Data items
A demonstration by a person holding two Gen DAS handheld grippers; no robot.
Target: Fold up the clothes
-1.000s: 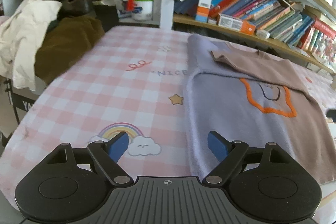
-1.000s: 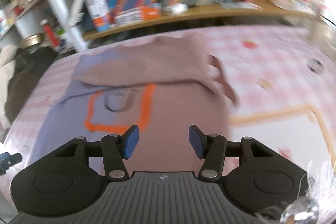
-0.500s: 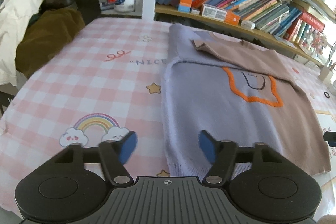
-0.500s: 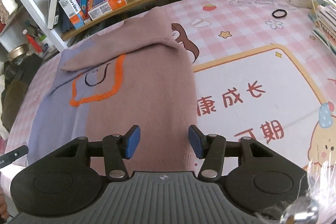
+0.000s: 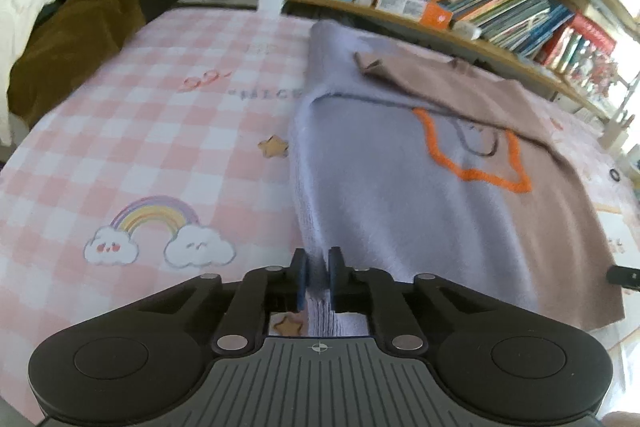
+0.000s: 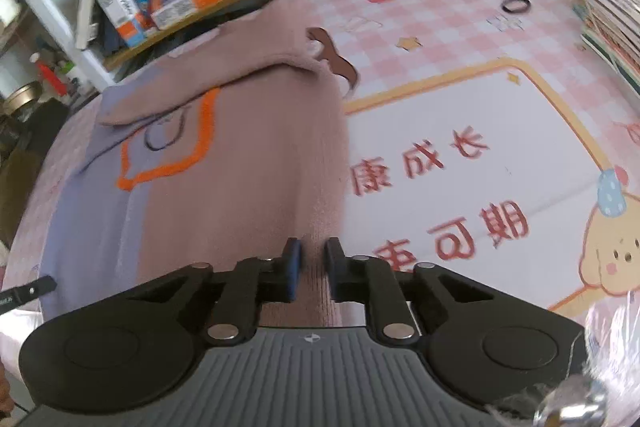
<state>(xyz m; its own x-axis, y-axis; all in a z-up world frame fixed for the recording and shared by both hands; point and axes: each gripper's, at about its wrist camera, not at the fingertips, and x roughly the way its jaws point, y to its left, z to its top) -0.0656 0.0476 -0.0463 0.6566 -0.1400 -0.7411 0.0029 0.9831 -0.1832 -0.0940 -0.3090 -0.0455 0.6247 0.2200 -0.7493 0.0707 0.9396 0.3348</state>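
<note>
the sweater [image 5: 400, 195], lilac on one half and brown on the other with an orange outline on its front, lies flat on the pink checked tablecloth [image 5: 160, 131]. the left gripper [image 5: 318, 277] is closing on the lilac hem corner, knit bunched between its pads. the right gripper [image 6: 311, 269] is closing on the brown hem edge; its pads seem to press the fabric, though blur hinders certainty.

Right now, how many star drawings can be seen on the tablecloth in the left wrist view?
2. One star lies left of the sweater, above the rainbow. The other star shows behind the left gripper fingers. The sweater may hide more.
</note>
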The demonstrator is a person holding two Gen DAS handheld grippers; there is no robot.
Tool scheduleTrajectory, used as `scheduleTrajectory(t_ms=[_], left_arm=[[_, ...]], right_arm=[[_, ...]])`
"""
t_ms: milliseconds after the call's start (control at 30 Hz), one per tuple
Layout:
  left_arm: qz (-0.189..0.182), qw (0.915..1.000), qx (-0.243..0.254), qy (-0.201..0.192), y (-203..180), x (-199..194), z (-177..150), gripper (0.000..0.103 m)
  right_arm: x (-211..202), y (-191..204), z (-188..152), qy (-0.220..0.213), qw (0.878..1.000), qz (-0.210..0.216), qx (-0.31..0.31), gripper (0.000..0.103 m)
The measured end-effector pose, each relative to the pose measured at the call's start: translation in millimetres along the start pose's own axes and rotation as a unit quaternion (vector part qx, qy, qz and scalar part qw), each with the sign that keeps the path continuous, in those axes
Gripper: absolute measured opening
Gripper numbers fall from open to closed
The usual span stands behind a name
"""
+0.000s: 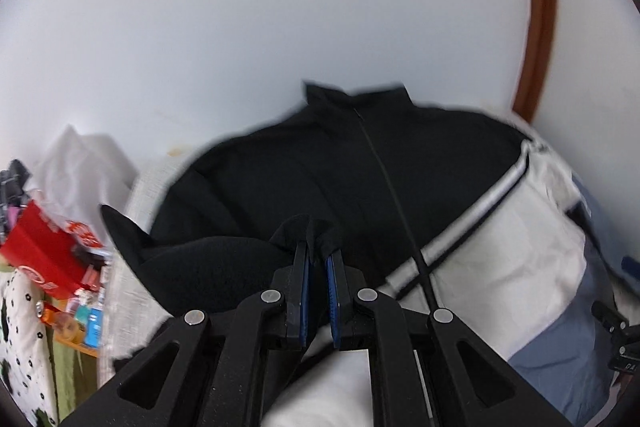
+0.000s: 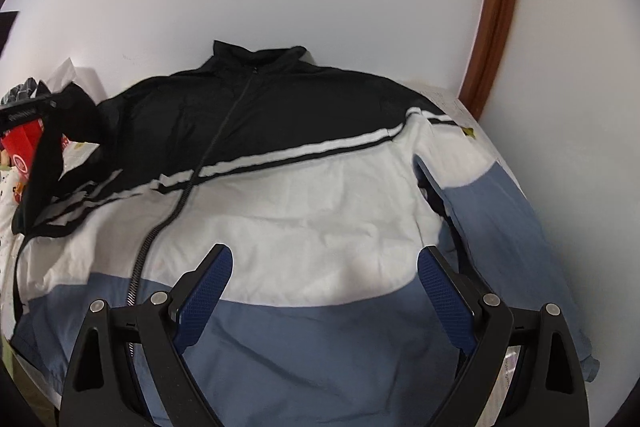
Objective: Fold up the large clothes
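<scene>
Left gripper (image 1: 318,257) pinching black sleeve (image 1: 224,263); right gripper (image 2: 324,285) open above jacket (image 2: 320,195)

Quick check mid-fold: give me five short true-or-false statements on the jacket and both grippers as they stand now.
1. The left gripper is shut on black fabric of the jacket. True.
2. The right gripper is clamped on the blue hem. False: it is open, with nothing pinched between its pads.
3. The jacket's zipper is fully undone and the front spread open. False: the front lies closed, with the zipper running up to the collar.
4. The jacket has black, white and blue bands. True.
5. A red box sits to the right of the jacket. False: it is to the left.
</scene>
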State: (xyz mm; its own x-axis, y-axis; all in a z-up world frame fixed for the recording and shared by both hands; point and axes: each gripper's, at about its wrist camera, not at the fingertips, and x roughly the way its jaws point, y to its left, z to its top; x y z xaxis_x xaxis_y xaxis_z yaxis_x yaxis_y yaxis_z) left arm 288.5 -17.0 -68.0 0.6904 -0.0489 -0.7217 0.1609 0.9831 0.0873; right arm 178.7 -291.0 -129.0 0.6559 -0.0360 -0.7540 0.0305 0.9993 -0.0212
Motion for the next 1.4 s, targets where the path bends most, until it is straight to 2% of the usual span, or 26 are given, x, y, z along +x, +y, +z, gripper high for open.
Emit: scheduleTrajectory(t_ms=[167,333,400,433,467,500,567,700,833,933,1033,1200,1400], left_arm=[[-0.008,0.9994,-0.001,0.034,-9.9,18.8,-15.2,0.008],[-0.02,0.9989,-0.021,0.037,-1.4,13.4,-21.4,0.014],[-0.031,0.9985,-0.03,0.033,5.9,5.3,-23.7,0.025],[-0.038,0.9982,-0.035,0.032,9.9,1.2,-24.8,0.029],[-0.043,0.9978,-0.041,0.029,13.3,-3.5,-26.4,0.038],[-0.047,0.9976,-0.045,0.025,17.0,-8.7,-27.8,0.046],[-0.046,0.9977,-0.048,0.013,24.2,-20.1,-32.8,0.051],[-0.056,0.9958,-0.072,-0.004,50.6,-45.1,-48.0,0.059],[-0.03,0.9934,-0.109,-0.019,92.6,-66.5,-77.1,0.07],[-0.021,0.9893,-0.143,-0.02,125.0,-75.0,-102.2,0.071],[-0.02,0.984,-0.177,-0.005,152.1,-77.2,-124.8,0.071],[0.006,0.9803,-0.197,0.015,180.1,-75.7,-165.7,0.072],[-0.022,0.9744,-0.222,0.03,194.6,-67.9,-206.7,0.073]], right_arm=[[11.7,-8.2,-7.7,0.015,1.0,-0.001,0.0,0.093],[13.1,0.7,-3.4,0.009,1.0,0.005,-0.015,0.093],[10.7,6.0,0.0,0.002,1.0,0.012,-0.018,0.091],[8.2,11.2,2.7,-0.002,1.0,0.02,-0.021,0.084],[6.6,14.5,4.2,-0.003,0.999,0.024,-0.024,0.075],[4.3,21.3,7.3,-0.004,0.999,0.031,-0.028,0.072],[1.2,32.3,12.4,-0.008,0.999,0.038,-0.035,0.065],[-8.2,67.0,26.4,-0.023,0.995,0.065,-0.068,0.064],[-14.9,109.4,41.8,-0.037,0.988,0.102,-0.107,0.064],[-11.6,144.6,54.0,-0.039,0.981,0.129,-0.138,0.066],[-6.1,177.4,62.6,-0.035,0.975,0.144,-0.163,0.066],[-13.4,226.9,71.3,-0.044,0.962,0.188,-0.195,0.068],[-17.8,293.1,67.2,-0.05,0.938,0.24,-0.247,0.071]])
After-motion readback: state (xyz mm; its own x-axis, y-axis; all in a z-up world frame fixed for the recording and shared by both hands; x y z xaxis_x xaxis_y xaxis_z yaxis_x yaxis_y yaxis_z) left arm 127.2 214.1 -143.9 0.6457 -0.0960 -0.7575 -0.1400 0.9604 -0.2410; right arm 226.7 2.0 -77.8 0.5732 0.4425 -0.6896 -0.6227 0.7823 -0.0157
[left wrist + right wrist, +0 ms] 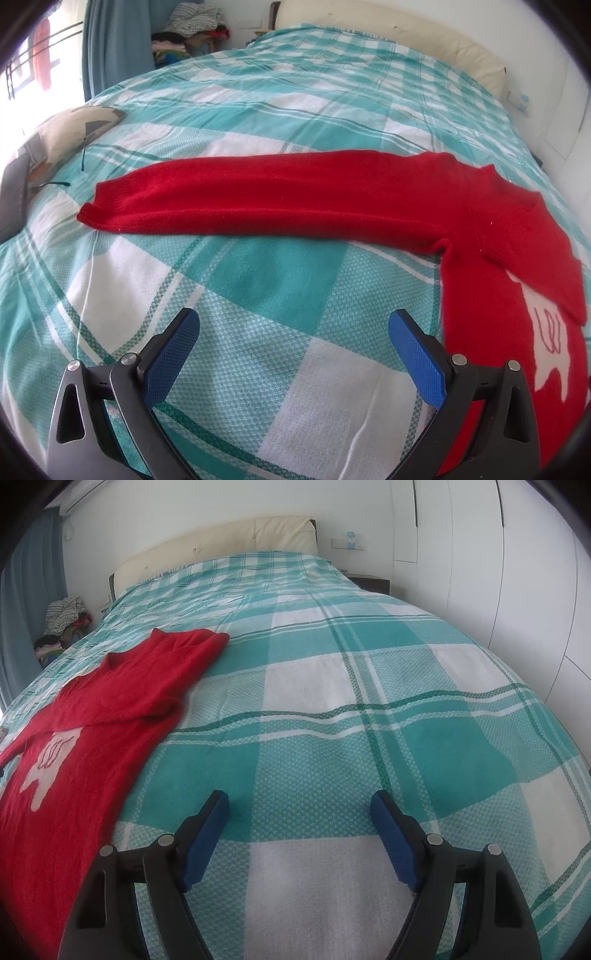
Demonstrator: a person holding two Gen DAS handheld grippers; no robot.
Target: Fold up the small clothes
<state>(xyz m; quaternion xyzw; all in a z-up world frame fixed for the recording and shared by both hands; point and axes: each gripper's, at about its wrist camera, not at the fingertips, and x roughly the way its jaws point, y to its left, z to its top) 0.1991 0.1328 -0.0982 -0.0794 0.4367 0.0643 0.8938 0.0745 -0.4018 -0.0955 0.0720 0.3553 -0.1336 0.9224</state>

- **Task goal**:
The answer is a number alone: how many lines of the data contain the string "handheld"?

- **Output for this exercise**:
3